It looks like a schema mismatch problem here.
If you set your schema to be not nullable, and create your dataframe with None value, Spark would throw you ValueError: This field is not nullable, but got None error.
[Pyspark]
from pyspark.sql.functions import * #udf, concat, col, lit, ltrim, rtrim
from pyspark.sql.types import *
schema = ArrayType(StructType([StructField('A', IntegerType(), nullable=False)]))
# It will throw "ValueError".
df = spark.createDataFrame([[[None]],[[2]]],schema=schema)
df.show()
But it is not the case if you use udf.
Using the same schema, if you use udf for transformation, it won't throw you ValueError even if your udf return a None. And it is the place where data schema mismatch happens.
For example:
df = spark.createDataFrame([[[1]],[[2]]], schema=schema)
def throw_none():
def _throw_none(x):
if x[0][0] == 1:
return [['I AM ONE']]
else:
return x
return udf(_throw_none, schema)
# since value col only accept intergerType, it will throw null for
# string "I AM ONE" in the first row. But spark did not throw ValueError
# error this time ! This is where data schema type mismatch happen !

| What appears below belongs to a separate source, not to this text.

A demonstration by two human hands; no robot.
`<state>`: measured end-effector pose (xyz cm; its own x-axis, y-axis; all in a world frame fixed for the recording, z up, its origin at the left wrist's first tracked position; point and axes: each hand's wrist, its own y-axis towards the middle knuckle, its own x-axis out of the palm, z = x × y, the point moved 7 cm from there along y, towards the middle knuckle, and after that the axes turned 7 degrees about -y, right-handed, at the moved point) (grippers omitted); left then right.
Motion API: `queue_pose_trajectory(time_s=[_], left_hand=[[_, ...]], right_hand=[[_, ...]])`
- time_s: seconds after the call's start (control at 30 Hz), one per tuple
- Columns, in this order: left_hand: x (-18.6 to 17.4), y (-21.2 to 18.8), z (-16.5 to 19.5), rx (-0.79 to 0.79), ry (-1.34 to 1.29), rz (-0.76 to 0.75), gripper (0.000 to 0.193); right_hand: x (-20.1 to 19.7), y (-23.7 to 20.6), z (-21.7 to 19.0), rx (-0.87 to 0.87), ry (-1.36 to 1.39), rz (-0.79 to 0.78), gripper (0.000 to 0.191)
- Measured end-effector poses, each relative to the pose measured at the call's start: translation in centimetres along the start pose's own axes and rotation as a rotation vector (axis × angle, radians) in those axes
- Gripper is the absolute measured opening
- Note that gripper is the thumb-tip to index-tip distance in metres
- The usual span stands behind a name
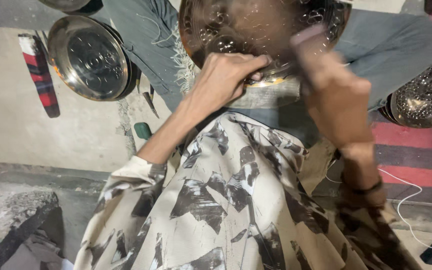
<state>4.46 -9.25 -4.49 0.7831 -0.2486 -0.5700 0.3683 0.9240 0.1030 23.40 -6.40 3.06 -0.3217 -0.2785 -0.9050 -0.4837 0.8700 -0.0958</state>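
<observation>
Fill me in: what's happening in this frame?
A seated person works on a large embossed metal plate held in the lap. The left hand grips its lower rim; the right hand is motion-blurred, holding a blurred tool against the plate. Another metal plate leans nearby on the floor.

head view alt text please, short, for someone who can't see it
Seen from above, a person's left hand grips the rim of a round embossed metal plate held over their lap, while the blurred right hand holds a tool too blurred to identify against it. Similar stacked round metal plates lean on the concrete floor at left.
</observation>
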Motion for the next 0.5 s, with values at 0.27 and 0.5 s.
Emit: queue_pose_trajectory(time_s=[0.27, 0.5], left_hand=[[-1.9, -1.1, 0.9, -0.149, -0.075, 0.252, 0.047], [-3.0, -2.1, 1.5, -0.299, -0.121, 0.522, 0.036]], right_hand=[[-0.7, 2.0, 0.2, -0.187, -0.200, -0.036, 0.069], [-1.9, 2.9, -0.2, -0.491, -0.400, -0.022, 0.068]])
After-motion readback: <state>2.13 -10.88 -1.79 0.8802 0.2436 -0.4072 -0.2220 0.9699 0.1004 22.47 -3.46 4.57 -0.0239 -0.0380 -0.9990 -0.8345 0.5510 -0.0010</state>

df = df.select(throw_none()(col("value")).name('value'))
df.show()

Then, the following parquet write and read will throw you the parquet.io.ParquetDecodingException error.
df.write.parquet("tmp")
spark.read.parquet("tmp").collect()
So be very careful on the null value if you are using udf, return the right data type in your udf. And unless it is unnecessary, please dont set nullable=False in your StructField. Set nullable=True will solve all the problem.